Em qualquer pandemia, é esperado que estejamos frequentemente em estado de alerta, preocupados, confusos, estressados e com a sensação de falta de controle diante das incertezas do momento. Estudos estimam que entre um terço e metade da população exposta a uma epidemia pode vir a sofrer alguma manifestação psicopatológica (sofrimento psíquico), caso não procure ajuda especializada para intervenções necessárias de cuidado específico em relação às reações e sintomas manifestados.
Em nosso país, há 100 anos não enfrentamos uma grande doença como essa. Apesar de seu caráter coletivo, de estarmos passando por um choque abrupto simultaneamente, isso não significa que todos terão os mesmos recursos e apresentarão os mesmos tipos de resposta. O isolamento pode intensificar sentimentos de desamparo, tédio, solidão e tristeza. Entre as reações comportamentais mais comuns estão: alterações ou distúrbios de apetite (falta de apetite ou apetite excessivo); alterações ou distúrbios do sono (insônia, dificuldade para dormir ou sono excessivo, pesadelos recorrentes); e conflitos interpessoais (com familiares, equipes de trabalho, etc.).
Isso também não garante que, mesmo estando acompanhados por profissionais especializados, não possamos experimentar temores ou até mesmo solidão. Parece que nosso modo de lidar com a vida é colocado à prova, e nesse momento nossos sintomas podem aflorar e se destacar, o que pode nos causar problemas. As reações mais frequentes incluem o medo de: adoecer e morrer; perder as pessoas que amamos; perder os meios de subsistência ou não poder trabalhar durante o isolamento e ser demitido; ser excluído socialmente por estar associado à doença; ser separado de entes queridos e cuidadores devido à quarentena; não receber suporte financeiro; e transmitir o vírus a outras pessoas. É comum também a sensação recorrente de impotência diante dos acontecimentos, irritabilidade, angústia e tristeza.
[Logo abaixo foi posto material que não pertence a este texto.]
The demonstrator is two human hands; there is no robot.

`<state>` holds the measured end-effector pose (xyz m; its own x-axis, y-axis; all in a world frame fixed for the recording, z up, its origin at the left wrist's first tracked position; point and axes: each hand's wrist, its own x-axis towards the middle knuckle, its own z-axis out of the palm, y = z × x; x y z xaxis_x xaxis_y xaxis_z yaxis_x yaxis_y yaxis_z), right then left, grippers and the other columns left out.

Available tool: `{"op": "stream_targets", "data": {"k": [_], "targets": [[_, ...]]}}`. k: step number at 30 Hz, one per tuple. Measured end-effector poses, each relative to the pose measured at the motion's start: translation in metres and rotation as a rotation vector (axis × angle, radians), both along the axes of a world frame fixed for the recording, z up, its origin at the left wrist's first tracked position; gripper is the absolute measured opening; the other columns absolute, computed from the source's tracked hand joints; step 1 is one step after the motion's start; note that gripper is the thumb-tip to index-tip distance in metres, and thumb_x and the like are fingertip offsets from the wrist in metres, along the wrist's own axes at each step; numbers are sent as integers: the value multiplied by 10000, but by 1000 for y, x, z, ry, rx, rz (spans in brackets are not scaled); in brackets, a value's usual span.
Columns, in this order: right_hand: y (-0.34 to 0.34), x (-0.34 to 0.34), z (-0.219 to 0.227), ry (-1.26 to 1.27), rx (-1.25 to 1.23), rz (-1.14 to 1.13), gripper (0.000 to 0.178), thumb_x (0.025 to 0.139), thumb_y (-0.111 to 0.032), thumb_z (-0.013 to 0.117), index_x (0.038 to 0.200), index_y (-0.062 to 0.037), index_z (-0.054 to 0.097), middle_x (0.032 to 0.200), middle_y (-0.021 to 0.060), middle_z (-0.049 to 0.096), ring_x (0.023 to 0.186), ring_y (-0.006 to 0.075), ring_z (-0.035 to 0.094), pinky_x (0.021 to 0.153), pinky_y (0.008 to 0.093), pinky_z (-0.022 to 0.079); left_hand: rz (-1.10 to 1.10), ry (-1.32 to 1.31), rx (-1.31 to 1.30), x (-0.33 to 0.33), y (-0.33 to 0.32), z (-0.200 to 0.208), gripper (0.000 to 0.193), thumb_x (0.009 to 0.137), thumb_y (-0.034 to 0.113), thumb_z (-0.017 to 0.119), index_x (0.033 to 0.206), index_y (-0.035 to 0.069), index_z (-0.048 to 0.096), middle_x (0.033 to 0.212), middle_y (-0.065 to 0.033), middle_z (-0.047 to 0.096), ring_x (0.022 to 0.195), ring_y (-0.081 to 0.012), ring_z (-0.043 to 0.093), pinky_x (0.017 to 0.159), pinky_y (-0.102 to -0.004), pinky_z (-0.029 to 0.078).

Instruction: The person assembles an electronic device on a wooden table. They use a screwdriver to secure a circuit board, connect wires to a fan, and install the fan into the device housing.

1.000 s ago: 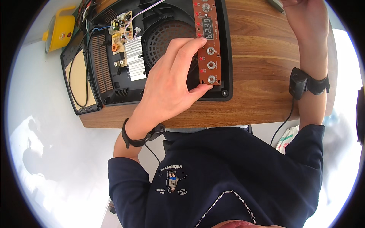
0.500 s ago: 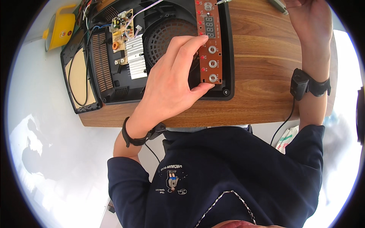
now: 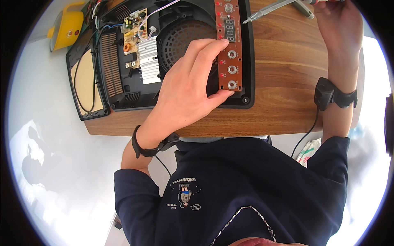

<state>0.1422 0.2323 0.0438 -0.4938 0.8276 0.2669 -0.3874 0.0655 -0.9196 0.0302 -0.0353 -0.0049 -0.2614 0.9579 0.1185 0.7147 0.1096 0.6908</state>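
Observation:
My left hand (image 3: 188, 80) grips a long reddish-brown circuit board (image 3: 232, 61) with a digit display, round metal coils and small red parts. Its thumb is at the board's near end and its fingertips rest by the display. The board lies along the right side of an open black appliance housing (image 3: 249, 88). At the upper right, the fingers of my right hand (image 3: 342, 26) close round a screwdriver (image 3: 273, 9), partly cut off by the frame's edge. Its pointed metal tip hangs just right of the board, apparently not touching it.
Inside the housing sit a power board (image 3: 135, 30), a finned silver heat sink (image 3: 148, 61) and a round fan grille (image 3: 186, 41). A black-framed panel (image 3: 86, 82) and a yellow container (image 3: 67, 29) stand left. A grey tool (image 3: 303, 9) lies on the wooden table (image 3: 287, 82).
The screwdriver has come farther into view, its tip moving toward me beside the board. The housing and board have shifted slightly right in the picture; my left hand keeps its grip.

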Motion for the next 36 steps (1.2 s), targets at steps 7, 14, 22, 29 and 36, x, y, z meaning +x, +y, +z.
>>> {"op": "stream_targets", "data": {"k": [7,14,22,29,36], "targets": [[7,1,-7,38,63,8,319,1023,-357,688,1145,-77,597,893,106,758,618,97,647,534,180,465,-27,38,-27,0,1,4,827,725,70,915,1478,123,577,1384,-88,556,1156,-291,656,947,-396,586],[0,-7,-5,-18,49,-128,313,1024,-353,690,1141,-74,611,888,101,763,617,101,654,535,182,468,-19,80,28,0,4,3,831,683,95,934,1443,106,596,1330,-60,567,1015,-235,702,842,-370,582],[20,-1,-17,29,0,23,320,1038,-342,671,1160,-55,597,881,95,753,610,94,644,524,185,465,-22,24,-5,0,3,4,853,710,73,926,1490,110,582,1358,-97,567,1137,-305,658,927,-399,588],[-2,-3,0,-12,-38,-12,349,1033,-350,680,1176,-42,599,902,98,751,622,93,636,544,190,469,-24,-20,77,-2,0,0,883,710,49,925,1506,86,545,1419,-127,566,1104,-297,683,928,-378,603],[27,4,-12,-19,-140,32,351,1025,-355,691,1172,-44,620,918,107,753,647,96,645,568,193,476,-48,-143,130,-11,-6,4,872,701,6,875,1508,41,544,1455,-168,546,1130,-263,669,973,-374,582]]}}
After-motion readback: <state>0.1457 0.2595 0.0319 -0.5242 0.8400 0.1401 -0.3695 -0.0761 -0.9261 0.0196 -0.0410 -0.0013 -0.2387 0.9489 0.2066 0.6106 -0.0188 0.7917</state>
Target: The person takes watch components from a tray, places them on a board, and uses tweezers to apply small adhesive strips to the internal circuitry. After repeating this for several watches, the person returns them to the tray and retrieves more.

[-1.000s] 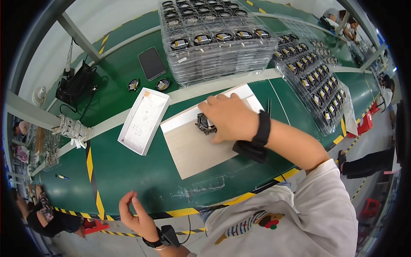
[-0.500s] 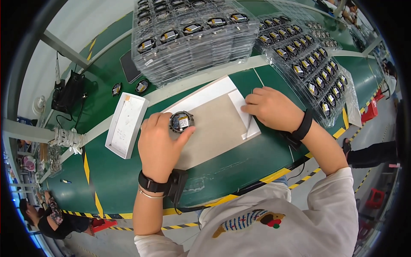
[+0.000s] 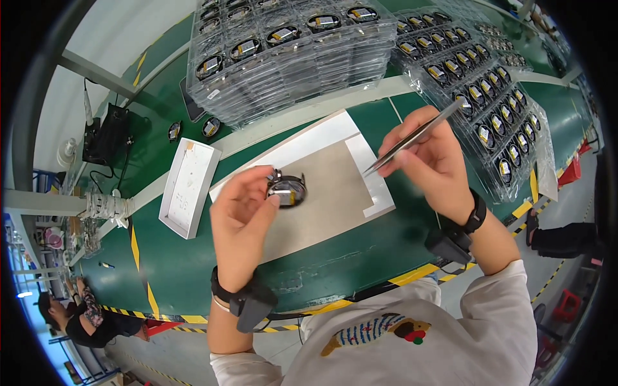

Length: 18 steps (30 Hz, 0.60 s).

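Left grip (image 3: 239,222): pinches a round dark watch module (image 3: 288,193) above the beige sheet (image 3: 328,199).
Right grip (image 3: 438,164): holds metal tweezers (image 3: 444,115), tips over the sheet's right side.
Counter (image 3: 174,276): green, near edge striped with yellow-and-black tape.
White box (image 3: 183,183): open, just beside the sheet's left corner.
Loose modules (image 3: 210,127): two, beyond the box's far end.
Tray stack (image 3: 302,88): clear plastic, toward the counter's far side, bearing similar modules.

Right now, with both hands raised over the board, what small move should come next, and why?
Probably ease the tweezers left toward the round watch unit: the left hand holds it, the right hand grips the tweezers, and their tips are well apart from it.
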### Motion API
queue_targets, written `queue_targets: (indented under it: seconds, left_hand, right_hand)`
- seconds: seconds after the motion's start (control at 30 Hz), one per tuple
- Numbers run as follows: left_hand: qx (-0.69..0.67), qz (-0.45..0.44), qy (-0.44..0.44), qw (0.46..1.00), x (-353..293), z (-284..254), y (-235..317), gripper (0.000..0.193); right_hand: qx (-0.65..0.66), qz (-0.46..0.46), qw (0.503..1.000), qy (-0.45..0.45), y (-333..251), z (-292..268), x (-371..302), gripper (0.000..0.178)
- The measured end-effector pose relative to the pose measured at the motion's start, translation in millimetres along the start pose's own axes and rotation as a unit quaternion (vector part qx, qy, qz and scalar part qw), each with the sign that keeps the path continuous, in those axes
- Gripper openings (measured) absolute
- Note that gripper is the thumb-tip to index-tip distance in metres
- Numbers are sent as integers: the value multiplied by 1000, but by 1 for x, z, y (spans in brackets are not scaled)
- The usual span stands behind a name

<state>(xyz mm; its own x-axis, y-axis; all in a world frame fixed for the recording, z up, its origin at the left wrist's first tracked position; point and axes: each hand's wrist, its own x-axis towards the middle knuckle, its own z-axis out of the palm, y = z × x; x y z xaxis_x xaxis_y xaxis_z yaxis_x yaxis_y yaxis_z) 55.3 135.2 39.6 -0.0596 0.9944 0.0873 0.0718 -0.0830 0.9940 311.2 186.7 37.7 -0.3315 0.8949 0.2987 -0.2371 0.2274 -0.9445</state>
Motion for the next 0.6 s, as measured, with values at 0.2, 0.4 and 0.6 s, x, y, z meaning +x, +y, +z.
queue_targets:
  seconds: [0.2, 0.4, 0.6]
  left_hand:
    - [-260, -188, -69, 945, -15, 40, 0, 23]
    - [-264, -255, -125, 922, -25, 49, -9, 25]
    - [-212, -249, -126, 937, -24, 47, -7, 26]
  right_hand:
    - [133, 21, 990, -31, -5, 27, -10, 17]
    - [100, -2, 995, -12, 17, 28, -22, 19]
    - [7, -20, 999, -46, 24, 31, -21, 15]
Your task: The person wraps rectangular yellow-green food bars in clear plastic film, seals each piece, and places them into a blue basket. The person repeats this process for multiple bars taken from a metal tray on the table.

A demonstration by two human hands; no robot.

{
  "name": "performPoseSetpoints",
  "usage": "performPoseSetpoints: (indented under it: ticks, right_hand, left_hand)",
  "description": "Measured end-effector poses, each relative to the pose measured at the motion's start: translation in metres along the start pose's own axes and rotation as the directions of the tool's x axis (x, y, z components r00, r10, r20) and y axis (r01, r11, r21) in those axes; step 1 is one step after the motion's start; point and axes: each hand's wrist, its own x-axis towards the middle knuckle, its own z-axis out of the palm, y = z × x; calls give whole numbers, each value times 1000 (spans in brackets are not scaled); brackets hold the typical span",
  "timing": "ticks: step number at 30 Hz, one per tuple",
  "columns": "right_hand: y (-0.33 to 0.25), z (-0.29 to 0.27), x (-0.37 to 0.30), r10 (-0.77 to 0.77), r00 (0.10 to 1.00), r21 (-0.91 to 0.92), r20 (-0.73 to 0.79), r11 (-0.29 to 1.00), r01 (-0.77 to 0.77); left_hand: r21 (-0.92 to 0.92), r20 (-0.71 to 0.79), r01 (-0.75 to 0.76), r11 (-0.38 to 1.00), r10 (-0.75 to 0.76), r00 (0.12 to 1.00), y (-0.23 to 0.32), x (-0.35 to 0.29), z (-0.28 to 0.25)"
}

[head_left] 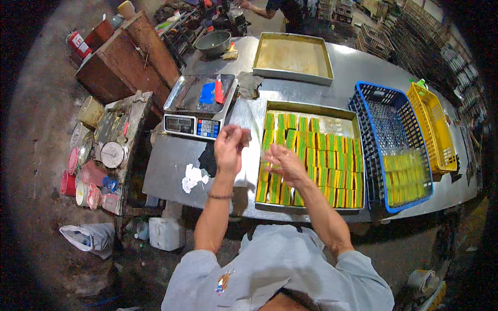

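My left hand (230, 150) is raised over the metal table (171, 165), its fingers curled together; whatever they may pinch is too small to make out. To its right, my right hand (288, 165) hovers over the left part of a shallow metal tray (334, 124), fingers loosely apart and apparently holding nothing. Rows of green and yellow layered cake slices (321, 159) fill most of that tray, with bare metal showing at its far right. Just beyond my left hand stands a digital scale (194, 126), with a blue and red flat piece (209, 93) on its plate.
Right of the tray stand a blue basket (369, 153) with packed slices (407, 179) inside and a yellow basket (441, 142). Farther back are another tray (290, 54) and a metal bowl (213, 43). White scraps (194, 177) and a black cloth (208, 159) lie near my left forearm.
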Motion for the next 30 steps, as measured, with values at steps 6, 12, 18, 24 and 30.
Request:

Diante disso, o que a psicanálise teria a contribuir nesta pandemia de Covid-19? É importante dizer que o indivíduo não precisa passar por isso sozinho. Sabe-se há bastante tempo que falar pode produzir bons efeitos para a pessoa. Historicamente, a medicina sempre destinou grande valor à fala em sua prática clínica. Embora não tenha sido uma descoberta da psicanálise, foi Freud quem deu destaque à fala na criação da psicanálise. No início de sua prática clínica, uma de suas pacientes chamou o tratamento recebido de “talking cure”, ou cura pela fala. Assim, solicita-se que o paciente fale o que lhe vem à mente, deixando de lado julgamentos e preconcepções. A proposta da psicanálise é que o paciente possa se encontrar com o que fala e com o que é dito em sua fala, de modo que é o próprio paciente quem pode dizer algo sobre seu sofrimento singular. Somos seres de linguagem, nos constituímos nela e, através dela, podemos nos desvencilhar de algo, criar novas direções e dar novos significados.